In which I recall a less serious time when a small child wandered off

The case of the child wandering into the enclosure for Harambe the gorilla at the Cincinnati Zoo brought back the memory of the time when Annette and I lost Will at the mall.

He was somewhere around two and a half or three years old. For some reason (I cannot remember why now), we thought it was a good idea to get a proper little kid portrait of him done at JC Penney. I believe we were there in the morning on a slow day in the summer, and I recall we were early for our appointment. So we had to keep Will entertained for the fifteen/twenty minutes, and we did this by chasing him around the mostly empty store. Will ducked into/underneath a circular rack of shirts or something on hangers, Annette and I ran around opposite sides of the clothing rack, and he popped out the other side, laughing hysterically. Simple, goofy fun. We repeated this routine at least three or four times.

Then he vanished. I mean completely, like that Vegas-styled magic trick where they drop the curtain and there’s nothing there. Nothing.

As I recall it now, I felt a mix of panic and disbelief– panic for the obvious reasons, disbelief because he literally vanished. Annette and I frantically searched the nearby clothing racks yelling WILL! WILL! WILL!, and generally freaked out. We got a hold of some kind of manager and told her what was going on, and as I think about it now, her reaction was reasonable to the point where this had almost certainly happened before. There was some kind of announcement about a lost child and we continued to look for him.

Then we found him– I think it was actually Annette who found him– outside the mall entrance of JC Penney’s. He was standing and carefully examining a kiosk that was selling mini aquariums that contained very small and colorful frogs. As I believe Annette recalls it, she said something to him like “OH MY GOD, WILL, YOU RAN OFF! DON’T EVER DO THAT AGAIN!” and Will’s reaction was something like “What’s the big deal? I wanted to look at the frogs.”

And after we all collected ourselves, we had Will’s portrait photo made:

TinyWill

(At least that’s my memory of this– maybe Annette and Will will have slightly different takes on this).

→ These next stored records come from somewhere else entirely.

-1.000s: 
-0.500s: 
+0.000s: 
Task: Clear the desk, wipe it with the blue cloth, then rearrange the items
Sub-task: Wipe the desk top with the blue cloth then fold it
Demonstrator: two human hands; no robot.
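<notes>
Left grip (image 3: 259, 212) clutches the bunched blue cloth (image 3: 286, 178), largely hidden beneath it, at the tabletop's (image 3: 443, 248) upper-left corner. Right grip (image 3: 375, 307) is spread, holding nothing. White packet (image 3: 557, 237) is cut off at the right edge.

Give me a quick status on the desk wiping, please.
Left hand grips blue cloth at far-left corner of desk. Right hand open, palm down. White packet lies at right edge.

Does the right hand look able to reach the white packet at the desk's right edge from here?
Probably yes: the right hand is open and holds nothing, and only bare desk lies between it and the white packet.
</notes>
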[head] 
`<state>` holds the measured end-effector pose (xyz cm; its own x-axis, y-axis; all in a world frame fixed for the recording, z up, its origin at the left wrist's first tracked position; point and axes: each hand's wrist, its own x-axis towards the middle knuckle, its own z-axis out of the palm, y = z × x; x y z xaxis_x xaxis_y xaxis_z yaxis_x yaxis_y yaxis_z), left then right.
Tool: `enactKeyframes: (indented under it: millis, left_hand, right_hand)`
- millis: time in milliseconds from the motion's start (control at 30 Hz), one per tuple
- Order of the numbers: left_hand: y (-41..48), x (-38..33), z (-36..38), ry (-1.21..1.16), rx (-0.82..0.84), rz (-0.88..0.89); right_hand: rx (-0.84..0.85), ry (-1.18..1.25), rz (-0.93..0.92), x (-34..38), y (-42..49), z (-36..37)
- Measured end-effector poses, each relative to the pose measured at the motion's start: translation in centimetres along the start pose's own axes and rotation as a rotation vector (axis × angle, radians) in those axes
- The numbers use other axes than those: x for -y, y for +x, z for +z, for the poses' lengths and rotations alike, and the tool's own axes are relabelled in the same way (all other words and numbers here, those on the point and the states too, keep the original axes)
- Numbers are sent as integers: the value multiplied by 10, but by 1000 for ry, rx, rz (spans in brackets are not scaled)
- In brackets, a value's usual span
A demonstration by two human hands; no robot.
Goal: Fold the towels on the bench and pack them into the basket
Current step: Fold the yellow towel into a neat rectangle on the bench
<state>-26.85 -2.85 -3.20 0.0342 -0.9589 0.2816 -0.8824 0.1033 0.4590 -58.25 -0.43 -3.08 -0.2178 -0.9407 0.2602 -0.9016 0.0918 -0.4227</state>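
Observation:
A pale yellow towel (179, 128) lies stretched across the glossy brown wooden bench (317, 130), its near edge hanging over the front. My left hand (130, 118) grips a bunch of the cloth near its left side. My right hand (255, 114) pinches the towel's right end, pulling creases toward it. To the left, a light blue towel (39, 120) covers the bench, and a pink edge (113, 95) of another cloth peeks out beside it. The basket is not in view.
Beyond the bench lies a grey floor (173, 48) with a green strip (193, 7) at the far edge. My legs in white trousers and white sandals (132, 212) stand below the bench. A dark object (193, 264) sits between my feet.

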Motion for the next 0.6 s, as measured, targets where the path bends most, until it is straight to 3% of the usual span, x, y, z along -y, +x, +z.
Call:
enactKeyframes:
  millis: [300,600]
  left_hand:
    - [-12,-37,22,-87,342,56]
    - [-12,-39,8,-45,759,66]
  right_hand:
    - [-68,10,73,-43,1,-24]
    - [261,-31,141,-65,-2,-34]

In any event, filtering this back to the current story about killing a gorilla/”bad” parenting/bad kids:

  • It’s sad, but it kind of sounds like they had to shoot the gorilla. I’ve also heard that these kinds of incidents of people getting inside enclosures or animals getting out are obviously rare but not as uncommon as I for one would hope.
  • There was an interesting little piece in the New York Times, “Who Is to Blame When a Child Wanders at the Zoo?” which, among other things, points out that some kids are a lot more “wily” than others. (Not that Will was really like that– this is the one and only time he did something this wily). And this article also makes me wonder about some discussion about blaming this child– I mean, isn’t this the kind of action that suggests a certain level of intent and agency on his part?
  • I don’t blame the mother in this story, but it probably would help her case a bit if she had said something about how she messed up and she felt bad about what happened.